While all of those involved are “serious” about preparing for the program as much as possible, she said there likely would inevitably be some kind of friction or uncomfortable encounter at one of the camps. National organizations, as well as individual camps across the United States, have been holding discussions about the specific challenges they are facing this coming summer in terms of the heated debate around the Israel-Hamas war and divisions about it within the Jewish community.

“There are no guarantees. We do our best, we try to think of everything and we try to be honest and vulnerable,” Kidar said. “It’s not going to be perfect. We can’t guarantee that there’s not going to be a difficult conversation. So we equip people with tools on how to have sensitive conversations, how to be active listeners.”

At the same time, she said she expected that there would be a certain “self-selection” among the participating camps. “Camps that think Israel is a controversial issue aren’t necessarily going to put themselves forward for this,” Kedar said.

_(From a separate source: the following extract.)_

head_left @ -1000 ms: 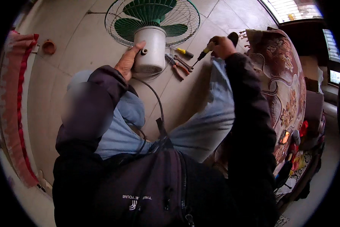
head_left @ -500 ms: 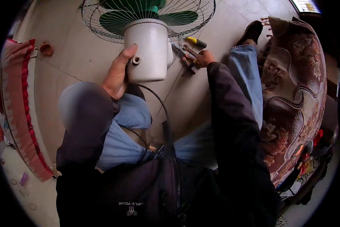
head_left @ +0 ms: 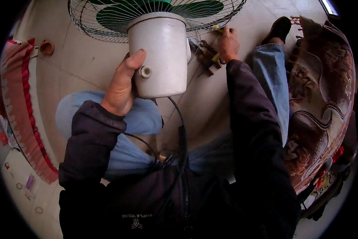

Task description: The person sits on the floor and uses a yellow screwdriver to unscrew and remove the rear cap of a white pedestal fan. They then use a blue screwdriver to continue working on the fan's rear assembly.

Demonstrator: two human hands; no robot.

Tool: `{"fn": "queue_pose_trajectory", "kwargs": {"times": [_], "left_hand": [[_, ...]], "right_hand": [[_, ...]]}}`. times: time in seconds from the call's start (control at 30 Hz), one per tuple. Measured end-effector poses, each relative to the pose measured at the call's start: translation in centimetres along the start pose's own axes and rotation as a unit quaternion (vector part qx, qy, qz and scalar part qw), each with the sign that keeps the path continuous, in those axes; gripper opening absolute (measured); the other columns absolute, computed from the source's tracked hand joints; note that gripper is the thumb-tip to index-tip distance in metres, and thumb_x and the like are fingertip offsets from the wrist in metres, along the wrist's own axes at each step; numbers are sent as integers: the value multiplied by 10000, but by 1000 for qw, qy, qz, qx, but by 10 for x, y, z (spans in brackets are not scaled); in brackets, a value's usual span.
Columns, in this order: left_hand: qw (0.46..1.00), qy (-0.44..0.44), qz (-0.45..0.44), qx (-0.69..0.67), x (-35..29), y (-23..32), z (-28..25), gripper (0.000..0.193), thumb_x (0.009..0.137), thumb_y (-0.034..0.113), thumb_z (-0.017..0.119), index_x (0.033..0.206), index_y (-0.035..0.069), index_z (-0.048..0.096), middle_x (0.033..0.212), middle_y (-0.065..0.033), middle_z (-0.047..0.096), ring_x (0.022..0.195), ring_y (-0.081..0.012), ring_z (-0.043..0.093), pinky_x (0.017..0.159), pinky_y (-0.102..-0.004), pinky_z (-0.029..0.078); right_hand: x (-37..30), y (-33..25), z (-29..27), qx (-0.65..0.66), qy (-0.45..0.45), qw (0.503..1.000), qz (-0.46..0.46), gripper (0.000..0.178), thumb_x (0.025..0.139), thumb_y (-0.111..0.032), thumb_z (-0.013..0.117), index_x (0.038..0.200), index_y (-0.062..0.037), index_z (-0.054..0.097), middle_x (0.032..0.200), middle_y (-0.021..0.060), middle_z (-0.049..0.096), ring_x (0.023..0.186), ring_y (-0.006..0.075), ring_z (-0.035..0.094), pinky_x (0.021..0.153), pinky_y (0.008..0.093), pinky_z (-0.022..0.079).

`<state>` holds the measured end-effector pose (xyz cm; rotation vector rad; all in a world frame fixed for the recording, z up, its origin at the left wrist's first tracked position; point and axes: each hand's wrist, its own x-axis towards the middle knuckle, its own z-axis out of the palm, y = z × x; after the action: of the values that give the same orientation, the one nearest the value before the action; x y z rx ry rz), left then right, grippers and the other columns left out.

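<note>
My left hand (head_left: pixel 121 85) is wrapped round the left side of the white motor housing (head_left: pixel 163 59) of an electric fan, its thumb beside a small round knob (head_left: pixel 145 71). The fan's green blades (head_left: pixel 119 16) show through the wire guard (head_left: pixel 95 36) at the top of the view. To the right of the housing, my right hand (head_left: pixel 228 44) reaches down to the floor, its fingers closed on the handle of a yellow-and-black screwdriver (head_left: pixel 217 27), which they partly cover. Several hand tools (head_left: pixel 207 59), a wrench (head_left: pixel 205 44) among them, lie by its wrist.
A black cord (head_left: pixel 183 139) runs from the housing toward my lap. On the right stands furniture under a brown flowered cover (head_left: pixel 320 103). A pink cloth with red trim (head_left: pixel 17 99) hangs at the left, near a small reddish-brown pot (head_left: pixel 47 47) on the tiled floor.
My right hand has moved forward from the heap of tools to the yellow-and-black screwdriver. My left hand keeps its hold on the fan housing, which appears slightly nearer and lower.
</note>
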<state>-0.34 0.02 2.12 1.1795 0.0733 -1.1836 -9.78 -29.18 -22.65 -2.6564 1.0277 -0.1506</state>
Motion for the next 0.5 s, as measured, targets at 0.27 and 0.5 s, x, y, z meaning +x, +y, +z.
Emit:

The Jewish Agency is still determining which Israeli teens will be sent to which summer camps. Kedar and her team are taking into consideration a number of factors, including matching participants to appropriate camps in terms of religious observance (not sending a secular teen to a more religious camp or vice versa), existing relationships between communities, transportation costs and distances.

For instance, Kedar said, a group of teens that are expected to have greater mental health needs may not be sent to a camp in California but could instead go to the Jewish Agency’s camp in Greece, which is just a two-hour flight away.

The teens will mostly travel to camps in July, during their second session, as this is “a bit calmer and usually a bit smaller” than the first session of the summer, Kedar said.

The Jewish Agency is treating the program as a three-year project, Kedar said, preparing the “infrastructure” for it so that it can be run more than once. 

“We hope that this summer will have minimal incidents and maximum impact,” she said. “And hopefully — bli neder [without vowing] — this won’t be a one-off thing.”